Saturday, April 20th, 2024

It's March 25! Happy New Year? Story


IT'S MARCH 25! HAPPY NEW YEAR?

by Rob Lauer



Every year, cold-weather phobics welcome March-the month in which winter ends and spring begins. But for centuries, spring wasn't the only thing that began in March. Until 1752, throughout the English-speaking world-including America, March 25 was New Year's Day!

That's right: our Colonial forebearers would have made their New Year resolutions, had they been so inclined, around the same time that we forget ours entirely.

Celebrating the New Year in March dates back over 2,000 years to Rome. The ancient Roman calendar only had ten months. Following the last month, December, there were nearly 60 days that belonged to no month at all.  When spring arrived, the weather was perfect for the Romans' favorite activity: war and conquest. Thus, the Romans began the new year in spring with their first month, March, so named to honor Mars, the god of war.

Around 45 B.C.E, Julius Caesar decided that something needed to be done with all those month-less days each winter. So, he created two new months, January and February, and instituted a new calendar-the Julian Calendar-consisting of 12 months and 365 days. To make up for any lost time, he also added a pesky little thing called Leap Year that people then had as hard a time keeping track of as we do now. Despite January and February, March continued to be the month in which people celebrated the New Year.

After the Roman Empire fell and Christianity became the new state religion, March 25 was designated as New Year's Day. Why March 25? To commemorate the conception of Christ, whose birthday was celebrated precisely nine months later, on December 25.

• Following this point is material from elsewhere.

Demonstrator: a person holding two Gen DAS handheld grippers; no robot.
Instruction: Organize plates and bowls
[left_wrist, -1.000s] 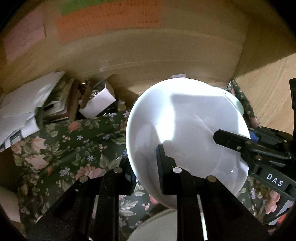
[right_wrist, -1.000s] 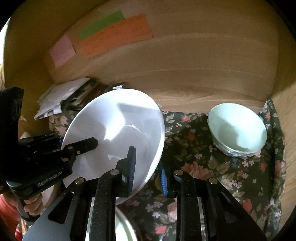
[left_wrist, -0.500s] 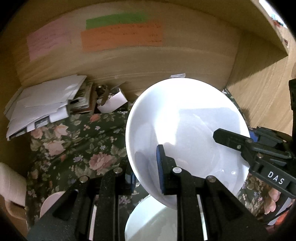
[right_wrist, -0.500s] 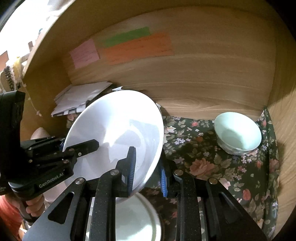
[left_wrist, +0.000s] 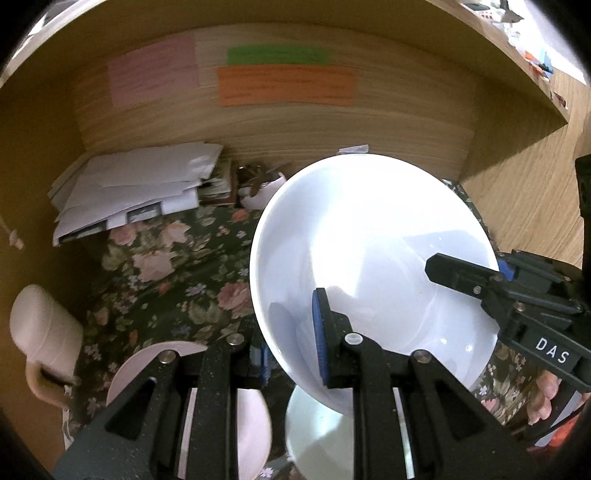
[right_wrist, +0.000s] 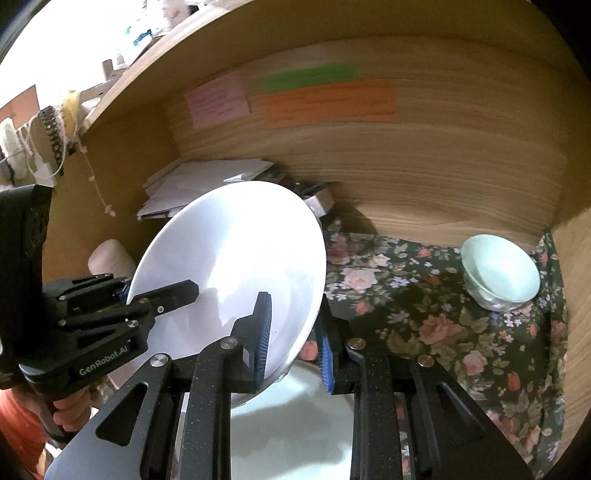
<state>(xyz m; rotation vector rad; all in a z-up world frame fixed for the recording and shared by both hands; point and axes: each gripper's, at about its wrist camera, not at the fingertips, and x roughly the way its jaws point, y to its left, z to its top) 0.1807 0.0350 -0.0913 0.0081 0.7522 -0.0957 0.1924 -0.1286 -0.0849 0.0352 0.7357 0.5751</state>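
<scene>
Both grippers pitched downward into a wooden alcove, aimed over a floral cloth (right_wrist: 424, 295).
Left gripper (left_wrist: 291, 339): jaws clamped narrow on rim of large white bowl (left_wrist: 369, 258), one blue pad inside, the other outside and below the rim. Bowl tilted, held clear of the cloth, its open face turned up and toward the camera.
Right gripper (right_wrist: 293, 339): likewise pinched tight on the opposite rim of the same white bowl (right_wrist: 236, 269), pads either side of the edge. Seen from left wrist, entering at right, marked "DAS".
Fingers of a hand (right_wrist: 70, 410) wrapped round the left gripper's handle, low at left of right-wrist view.
Beneath the bowl, near the fingertips: white plate (right_wrist: 295, 424). Left of left gripper: pink plate (left_wrist: 251, 417), pink mug (left_wrist: 44, 332).
Far right ahead of right gripper: pale green bowl (right_wrist: 498, 273) upright on cloth.
Ahead at back left: stack of papers (left_wrist: 129, 188).
</scene>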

For over a thousand years, the western world followed the Julian calendar. By the late-1500s, however, it became apparent that somewhere along the way, someone had lost track of which years were supposed to be Leap Years and then overcompensated by adding too many. As a result, Christians suspected that they were actually celebrating holidays such as Easter at the wrong time.
Not to fear! In 1582, Pope Gregory XIII came to the rescue by cutting ten days from the calendar and cracking down on the number of Leap Years: just one every four years-no matter what. And he decreed that a new year would begin on each first day of January.

Even though the general population continued to be confused about Leap Year ("Wasn't that just year? What? That was four years ago?"), throughout Europe, people accepted the new Gregorian Calendar and the new New Year's Day.

There was, however, one notable exception: Queen Elizabeth I of England. Besides being the first woman to rule the nation, she was also one of the first Protestants to do so. At that time, one's denominational affiliation was a much bigger deal than one's gender. "Good Queen Bess" (as Elizabeth's most devoted fans called her) essentially declared that no Catholic Pope was going to tell this Anglican girl when to celebrate New Year's Day. As a result, for the next 170 years, the entire English world, including its new colonies in America, continued to observe the old Julian calendar.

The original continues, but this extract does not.